_Aim of the exercise_. The answer must consist of every line from the data that holds the string "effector".

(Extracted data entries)
• • • • • • •

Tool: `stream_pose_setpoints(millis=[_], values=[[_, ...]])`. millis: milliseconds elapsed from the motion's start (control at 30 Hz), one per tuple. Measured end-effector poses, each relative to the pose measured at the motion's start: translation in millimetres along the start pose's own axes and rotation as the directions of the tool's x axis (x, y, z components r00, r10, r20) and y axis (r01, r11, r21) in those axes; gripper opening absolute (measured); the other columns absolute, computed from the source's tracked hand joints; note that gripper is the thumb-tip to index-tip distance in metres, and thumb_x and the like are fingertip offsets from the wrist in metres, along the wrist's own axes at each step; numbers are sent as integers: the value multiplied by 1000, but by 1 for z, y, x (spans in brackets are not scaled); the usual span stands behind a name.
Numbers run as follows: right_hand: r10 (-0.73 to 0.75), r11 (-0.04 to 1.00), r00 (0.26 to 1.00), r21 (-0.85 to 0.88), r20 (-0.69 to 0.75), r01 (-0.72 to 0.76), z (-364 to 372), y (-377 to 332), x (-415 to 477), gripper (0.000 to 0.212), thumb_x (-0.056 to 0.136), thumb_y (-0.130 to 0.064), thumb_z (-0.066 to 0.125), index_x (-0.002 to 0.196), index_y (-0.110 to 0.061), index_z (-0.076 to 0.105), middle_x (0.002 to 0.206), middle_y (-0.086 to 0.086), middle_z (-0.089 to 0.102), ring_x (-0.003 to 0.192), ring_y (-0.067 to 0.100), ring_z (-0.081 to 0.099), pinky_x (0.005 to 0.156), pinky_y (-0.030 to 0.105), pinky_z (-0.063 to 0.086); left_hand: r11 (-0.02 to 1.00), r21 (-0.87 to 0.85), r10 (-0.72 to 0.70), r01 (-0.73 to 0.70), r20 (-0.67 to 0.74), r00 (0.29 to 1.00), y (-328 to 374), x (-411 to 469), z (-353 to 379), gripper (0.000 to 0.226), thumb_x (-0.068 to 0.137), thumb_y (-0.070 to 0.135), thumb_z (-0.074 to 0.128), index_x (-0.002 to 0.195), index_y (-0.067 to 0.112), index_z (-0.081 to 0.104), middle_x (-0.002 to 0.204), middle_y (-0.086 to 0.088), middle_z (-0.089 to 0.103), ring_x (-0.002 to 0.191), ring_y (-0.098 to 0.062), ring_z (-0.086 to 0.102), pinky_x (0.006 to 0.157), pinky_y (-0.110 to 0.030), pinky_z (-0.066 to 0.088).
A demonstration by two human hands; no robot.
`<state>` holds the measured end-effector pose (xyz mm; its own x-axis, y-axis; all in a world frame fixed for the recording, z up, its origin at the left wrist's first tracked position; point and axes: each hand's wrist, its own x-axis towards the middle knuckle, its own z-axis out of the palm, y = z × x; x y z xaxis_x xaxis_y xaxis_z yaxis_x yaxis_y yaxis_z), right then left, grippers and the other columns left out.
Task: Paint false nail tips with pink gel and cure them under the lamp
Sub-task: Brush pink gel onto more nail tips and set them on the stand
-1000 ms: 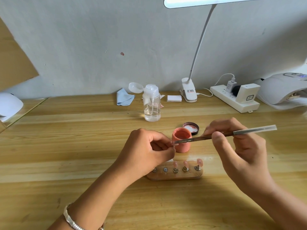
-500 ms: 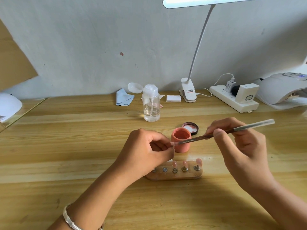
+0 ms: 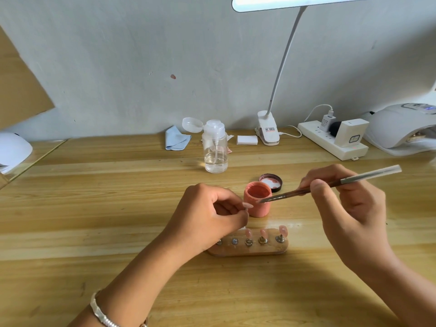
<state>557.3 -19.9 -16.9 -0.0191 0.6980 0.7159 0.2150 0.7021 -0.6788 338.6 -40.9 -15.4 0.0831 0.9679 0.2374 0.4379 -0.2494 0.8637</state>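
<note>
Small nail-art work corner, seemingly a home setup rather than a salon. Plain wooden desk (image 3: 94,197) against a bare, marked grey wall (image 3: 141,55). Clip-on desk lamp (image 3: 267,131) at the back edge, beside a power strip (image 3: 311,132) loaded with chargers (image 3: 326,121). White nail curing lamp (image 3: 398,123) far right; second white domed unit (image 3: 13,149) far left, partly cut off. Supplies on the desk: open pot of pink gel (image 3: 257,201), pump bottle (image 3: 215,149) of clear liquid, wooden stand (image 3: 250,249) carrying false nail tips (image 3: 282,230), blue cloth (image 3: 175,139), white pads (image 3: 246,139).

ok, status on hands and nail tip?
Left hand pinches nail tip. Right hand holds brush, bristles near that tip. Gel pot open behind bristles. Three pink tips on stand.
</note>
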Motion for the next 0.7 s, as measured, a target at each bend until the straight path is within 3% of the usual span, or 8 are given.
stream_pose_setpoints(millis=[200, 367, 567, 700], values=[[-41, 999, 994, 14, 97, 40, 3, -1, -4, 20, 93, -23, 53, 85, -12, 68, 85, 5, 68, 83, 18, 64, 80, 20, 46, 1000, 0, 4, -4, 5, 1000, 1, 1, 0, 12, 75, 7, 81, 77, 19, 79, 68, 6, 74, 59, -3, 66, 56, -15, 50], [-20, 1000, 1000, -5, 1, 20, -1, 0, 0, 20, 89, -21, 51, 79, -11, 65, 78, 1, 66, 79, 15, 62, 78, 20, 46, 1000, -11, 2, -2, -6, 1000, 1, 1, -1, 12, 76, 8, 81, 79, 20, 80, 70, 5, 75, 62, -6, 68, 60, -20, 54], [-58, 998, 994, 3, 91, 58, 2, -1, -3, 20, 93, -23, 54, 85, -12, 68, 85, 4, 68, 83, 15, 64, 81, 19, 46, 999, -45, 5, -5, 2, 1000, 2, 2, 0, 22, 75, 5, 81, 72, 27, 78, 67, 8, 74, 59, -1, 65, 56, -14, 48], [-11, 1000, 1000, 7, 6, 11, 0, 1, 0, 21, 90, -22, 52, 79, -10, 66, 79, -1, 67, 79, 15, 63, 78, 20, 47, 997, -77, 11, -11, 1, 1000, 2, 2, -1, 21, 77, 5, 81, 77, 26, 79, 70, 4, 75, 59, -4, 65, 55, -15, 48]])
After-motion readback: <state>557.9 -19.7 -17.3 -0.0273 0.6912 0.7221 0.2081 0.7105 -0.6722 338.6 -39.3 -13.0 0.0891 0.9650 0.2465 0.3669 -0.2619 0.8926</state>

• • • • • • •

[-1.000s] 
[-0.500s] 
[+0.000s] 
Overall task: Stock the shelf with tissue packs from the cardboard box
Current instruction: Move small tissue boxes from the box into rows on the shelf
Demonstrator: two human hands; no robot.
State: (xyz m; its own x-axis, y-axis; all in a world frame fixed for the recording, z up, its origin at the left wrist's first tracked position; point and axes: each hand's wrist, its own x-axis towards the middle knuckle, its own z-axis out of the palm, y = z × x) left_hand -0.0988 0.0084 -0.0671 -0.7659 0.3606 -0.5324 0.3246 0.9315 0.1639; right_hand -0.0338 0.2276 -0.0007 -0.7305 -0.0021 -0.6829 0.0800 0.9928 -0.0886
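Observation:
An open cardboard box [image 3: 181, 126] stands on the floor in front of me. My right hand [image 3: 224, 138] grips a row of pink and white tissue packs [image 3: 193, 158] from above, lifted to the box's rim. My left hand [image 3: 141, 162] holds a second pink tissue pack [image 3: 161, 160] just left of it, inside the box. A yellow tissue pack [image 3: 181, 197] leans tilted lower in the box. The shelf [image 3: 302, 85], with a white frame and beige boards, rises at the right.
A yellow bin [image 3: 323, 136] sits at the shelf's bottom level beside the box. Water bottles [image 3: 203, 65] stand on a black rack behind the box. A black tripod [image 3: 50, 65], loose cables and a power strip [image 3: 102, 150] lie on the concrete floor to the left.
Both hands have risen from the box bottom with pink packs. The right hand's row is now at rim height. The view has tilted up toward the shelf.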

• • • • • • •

_Solution for this task_.
Tool: `stream_pose_setpoints(millis=[_], values=[[_, ...]])`. millis: milliseconds elapsed from the motion's start (control at 30 Hz), one per tuple. Measured end-effector poses, each relative to the pose measured at the motion's start: translation in millimetres along the start pose's own axes and rotation as the directions of the tool's x axis (x, y, z components r00, r10, r20) and y axis (r01, r11, r21) in those axes; gripper opening absolute (measured); the other columns absolute, computed from the source's tracked hand joints; note that gripper is the thumb-tip to index-tip distance in metres, and thumb_x and the like are fingertip offsets from the wrist in metres, along the wrist's own axes at each step; numbers are sent as integers: the value multiplied by 1000, but by 1 for z, y, x (spans in brackets are not scaled); the usual span stands behind a name.
`<state>` holds the measured end-effector pose (xyz mm; its own x-axis, y-axis; all in a world frame fixed for the recording, z up, its origin at the left wrist's first tracked position; point and axes: each hand's wrist, its own x-axis towards the middle knuckle, its own z-axis out of the palm, y = z × x; x y z xaxis_x xaxis_y xaxis_z yaxis_x yaxis_y yaxis_z), right then left, grippers and the other columns left out.

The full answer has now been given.